Fred was a keen Carriage Driver and introduced Carriage Driving to his Shows in between the Show jumping classes.  He loved to invite his driving friends to an exhibition of Turn Outs in the Main Ring which was an impressive show of Carriages and he regularly competed in shows himself. He totally loved his driving - something he passed on to his grandson, James.
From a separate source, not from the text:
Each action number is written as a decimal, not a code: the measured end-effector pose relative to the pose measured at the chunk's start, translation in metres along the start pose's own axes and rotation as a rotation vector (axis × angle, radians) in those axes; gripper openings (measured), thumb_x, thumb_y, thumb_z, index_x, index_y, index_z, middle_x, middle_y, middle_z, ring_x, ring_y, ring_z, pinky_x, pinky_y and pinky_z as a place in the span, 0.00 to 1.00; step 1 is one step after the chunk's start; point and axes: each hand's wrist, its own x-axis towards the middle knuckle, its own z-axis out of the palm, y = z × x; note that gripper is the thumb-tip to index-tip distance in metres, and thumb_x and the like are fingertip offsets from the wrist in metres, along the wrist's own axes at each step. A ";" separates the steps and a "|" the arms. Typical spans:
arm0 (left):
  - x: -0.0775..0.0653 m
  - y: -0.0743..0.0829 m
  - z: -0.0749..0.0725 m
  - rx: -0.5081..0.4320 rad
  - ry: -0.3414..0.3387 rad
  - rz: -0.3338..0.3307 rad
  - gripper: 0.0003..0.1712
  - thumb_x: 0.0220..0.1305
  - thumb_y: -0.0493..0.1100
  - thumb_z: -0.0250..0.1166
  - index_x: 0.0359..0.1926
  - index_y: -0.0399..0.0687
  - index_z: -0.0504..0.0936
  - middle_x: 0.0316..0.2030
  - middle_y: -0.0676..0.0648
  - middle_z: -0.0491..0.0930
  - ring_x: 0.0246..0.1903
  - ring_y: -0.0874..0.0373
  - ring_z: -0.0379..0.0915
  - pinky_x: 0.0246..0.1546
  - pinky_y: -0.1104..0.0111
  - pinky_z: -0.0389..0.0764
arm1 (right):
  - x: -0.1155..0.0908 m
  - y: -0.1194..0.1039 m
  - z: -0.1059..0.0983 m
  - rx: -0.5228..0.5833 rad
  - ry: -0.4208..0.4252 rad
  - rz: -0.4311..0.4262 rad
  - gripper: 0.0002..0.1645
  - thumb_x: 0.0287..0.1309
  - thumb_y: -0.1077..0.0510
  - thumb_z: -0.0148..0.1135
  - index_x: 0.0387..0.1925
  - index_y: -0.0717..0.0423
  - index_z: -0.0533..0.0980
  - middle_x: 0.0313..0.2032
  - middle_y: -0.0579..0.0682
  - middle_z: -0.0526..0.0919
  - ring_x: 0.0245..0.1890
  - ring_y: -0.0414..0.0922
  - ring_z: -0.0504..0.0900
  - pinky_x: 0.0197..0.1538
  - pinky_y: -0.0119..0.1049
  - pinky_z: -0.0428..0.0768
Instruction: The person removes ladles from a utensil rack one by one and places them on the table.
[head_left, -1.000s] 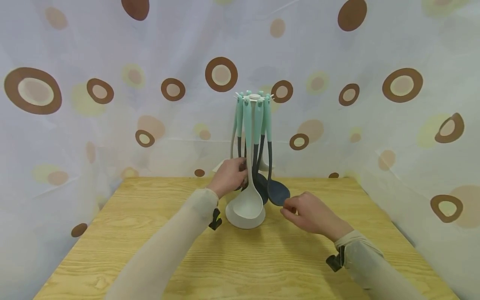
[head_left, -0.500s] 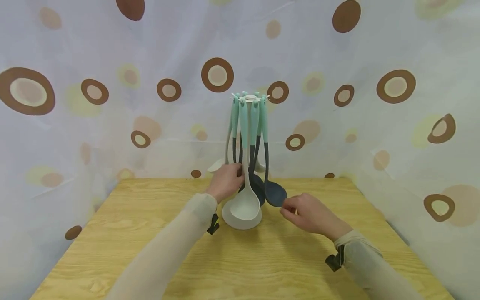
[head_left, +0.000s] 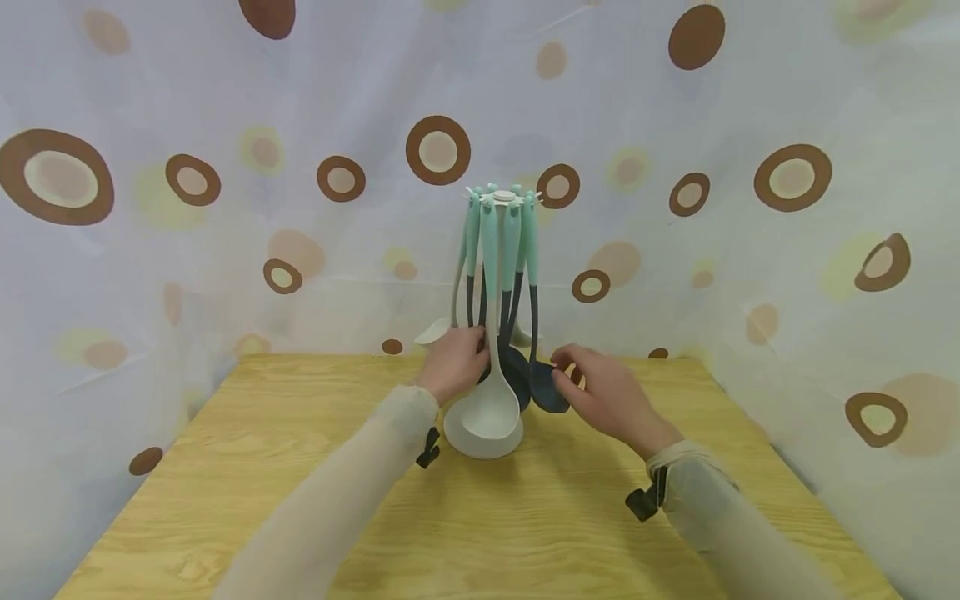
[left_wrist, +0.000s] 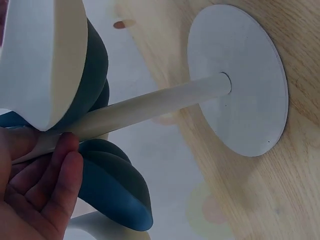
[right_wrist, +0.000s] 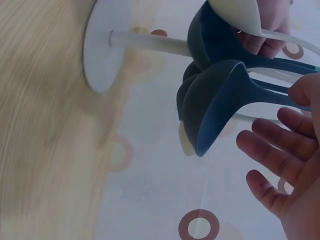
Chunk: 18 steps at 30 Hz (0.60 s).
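**Right hand at the dark ladle, left hand on the pole**

And there it is, the utensil rack (head_left: 504, 197), upright near the back of the wooden surface (head_left: 487, 533), its white pole (left_wrist: 155, 107) rising straight from a round white base (head_left: 484, 448)! Hanging at its right side, the dark ladle (head_left: 547, 390): long axis close to vertical, mint-green handle end uppermost, bowl lowermost and jutting out to the right. The right hand (head_left: 611, 396) is just beside that bowl, fingers loosely spread, thumb by the ladle's stem; whether it touches, I can't tell from here.

Over to the left hand (head_left: 452, 362), in among the hanging stems, fingers curled round the pole and gripping it!

What's in the way? Dead centre, the white ladle (head_left: 491, 412) hangs bowl down, its hollow facing the person, its long stem running before the pole and hiding much of it. Tucked behind its right edge, another dark utensil (head_left: 516, 375), partly covered. Out back on the left, a pale utensil (head_left: 433, 332) pokes past the left hand. Behind everything, a white spotted curtain (head_left: 337, 83).
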 end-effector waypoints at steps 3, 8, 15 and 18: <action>0.001 -0.001 -0.001 0.008 0.009 0.021 0.08 0.66 0.43 0.52 0.32 0.52 0.76 0.23 0.53 0.75 0.22 0.58 0.69 0.24 0.68 0.69 | 0.007 -0.003 0.004 0.034 0.015 0.045 0.16 0.63 0.45 0.49 0.48 0.45 0.73 0.38 0.39 0.78 0.29 0.35 0.75 0.31 0.34 0.72; 0.003 0.002 -0.002 -0.003 0.004 0.018 0.08 0.65 0.42 0.51 0.32 0.51 0.76 0.25 0.53 0.76 0.23 0.57 0.71 0.26 0.67 0.71 | 0.013 -0.007 0.007 0.049 0.016 0.051 0.18 0.63 0.45 0.51 0.50 0.46 0.72 0.40 0.40 0.78 0.28 0.34 0.75 0.32 0.33 0.73; 0.005 0.000 0.001 -0.010 0.000 0.027 0.08 0.65 0.42 0.51 0.31 0.52 0.77 0.23 0.53 0.76 0.22 0.58 0.71 0.25 0.67 0.71 | 0.011 -0.011 0.008 0.076 0.012 0.047 0.16 0.62 0.48 0.53 0.49 0.49 0.73 0.40 0.41 0.79 0.28 0.35 0.76 0.32 0.35 0.74; 0.005 -0.001 0.000 0.001 0.001 0.032 0.09 0.65 0.42 0.52 0.28 0.52 0.76 0.21 0.53 0.75 0.21 0.57 0.70 0.24 0.67 0.70 | 0.009 -0.011 0.008 0.077 0.004 0.051 0.17 0.62 0.47 0.52 0.49 0.49 0.73 0.40 0.41 0.79 0.28 0.34 0.75 0.32 0.34 0.74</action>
Fred had a team of Black Welsh Cob Stallions which he could regularly be seen exercising on the roads around his beloved showground.  One particular day when he was driving his carriage along the road, something went wrong and frightened his horses and the deafening sound of four Welsh Stallions with a carriage on its side came thundering around the side of the office.  Everyone was terrified that the then 76 year old Fred had “met his Waterloo” but they had not allowed for his indomitable spirit and ten minutes later he was seen running up the drive, with blood pouring down his face, in pursuit of his beloved horses.  56 stitches in his head at the hospital later and then the next day travelling to a BSJA meeting  maybe reminds us why he was never to be messed with!!  A special man indeed and one whom we look back on and say “thank you” for his vision and for his courage.  It is only because of him creating the venue that many thousands of people come to enjoy the facilities here to this day.

 

SUMMARY

Our showground here at The David Broome Event Centre is set in 90 acres of beautiful Welsh countryside at the foot of the Wentwood hills, with Caldicot Castle nestling in the distance.  Our Centre now welcomes visitors from all over the world and we are proud and delighted that it continues to flourish.  It is still a family run business and much to our delight people from 2 – 82 years of age compete here.  People from every very walk of life enjoy these facilities – professional and amateur show jumpers, Dressage riders, Eventers, Mounted Games riders, Showing competitors, Carriage Drivers, young and not quite so young!    We have 5 all weather collecting rings, a superb All Weather Arena , a majestic Grass arena, a large lorry park, a Stable Village with  334 permanent stables as well as an excellent Restaurant and Pavilion where people have enjoyed gathering together to have a drink and socialise –  a place that has certainly seen a lot of fun over the years and probably been responsible for one or two bad heads in the morning too!

 

Certainly old Fred Broome would be twanging his braces with pride if he could see the dream he created and what it has blossomed into today.   David now takes great pride and pleasure in giving people a warm welcome to the shows and loves seeing everybody here enjoying competing their horses, as David has done throughout his life.

 

Our aim is to run these shows professionally whilst making sure we always keep our showground a very friendly place to visit.  Sometimes stress levels get a little high and tempers may possibly get a little heated on occasions but generally we always try to make your stay with us a happy one.  We are delighted with the support we get from competitors, sponsors, friends and visitors and from the positive feedback we hear from people who have loved their experience here.

 

Let us hope we can continue to flourish for many years to come.